- **What you need to do**:
Using the material below, return exactly the lines between the one holding "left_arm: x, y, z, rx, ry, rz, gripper" and the one holding "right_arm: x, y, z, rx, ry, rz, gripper", inclusive, and no others.

- **Exercise data**:
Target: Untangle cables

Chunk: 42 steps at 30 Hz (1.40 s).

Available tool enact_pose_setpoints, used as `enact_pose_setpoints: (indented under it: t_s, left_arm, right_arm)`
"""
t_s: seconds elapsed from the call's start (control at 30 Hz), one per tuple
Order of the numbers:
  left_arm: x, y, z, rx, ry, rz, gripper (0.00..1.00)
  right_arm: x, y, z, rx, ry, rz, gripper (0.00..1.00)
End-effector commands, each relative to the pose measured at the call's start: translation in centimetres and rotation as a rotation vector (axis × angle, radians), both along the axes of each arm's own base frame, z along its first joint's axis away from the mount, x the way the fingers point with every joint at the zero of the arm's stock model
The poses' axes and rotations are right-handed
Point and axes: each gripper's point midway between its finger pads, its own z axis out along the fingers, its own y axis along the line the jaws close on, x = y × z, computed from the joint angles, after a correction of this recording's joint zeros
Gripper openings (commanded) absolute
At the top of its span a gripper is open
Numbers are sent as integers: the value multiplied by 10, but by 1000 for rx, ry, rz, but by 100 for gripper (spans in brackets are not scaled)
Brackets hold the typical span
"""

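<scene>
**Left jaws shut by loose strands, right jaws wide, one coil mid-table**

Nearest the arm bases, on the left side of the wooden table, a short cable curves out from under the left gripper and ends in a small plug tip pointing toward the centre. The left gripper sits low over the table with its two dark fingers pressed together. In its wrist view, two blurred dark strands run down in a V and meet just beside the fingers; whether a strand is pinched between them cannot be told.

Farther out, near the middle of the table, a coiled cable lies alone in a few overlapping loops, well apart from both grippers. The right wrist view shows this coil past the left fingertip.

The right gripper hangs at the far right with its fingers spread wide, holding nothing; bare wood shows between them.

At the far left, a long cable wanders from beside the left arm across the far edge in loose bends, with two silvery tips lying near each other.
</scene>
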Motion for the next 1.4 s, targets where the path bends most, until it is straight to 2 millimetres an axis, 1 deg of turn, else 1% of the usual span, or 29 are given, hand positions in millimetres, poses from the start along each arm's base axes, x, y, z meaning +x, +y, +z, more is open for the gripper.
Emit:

- **Solution**:
  left_arm: x, y, z, rx, ry, rz, gripper (0.00..1.00)
  right_arm: x, y, z, rx, ry, rz, gripper (0.00..1.00)

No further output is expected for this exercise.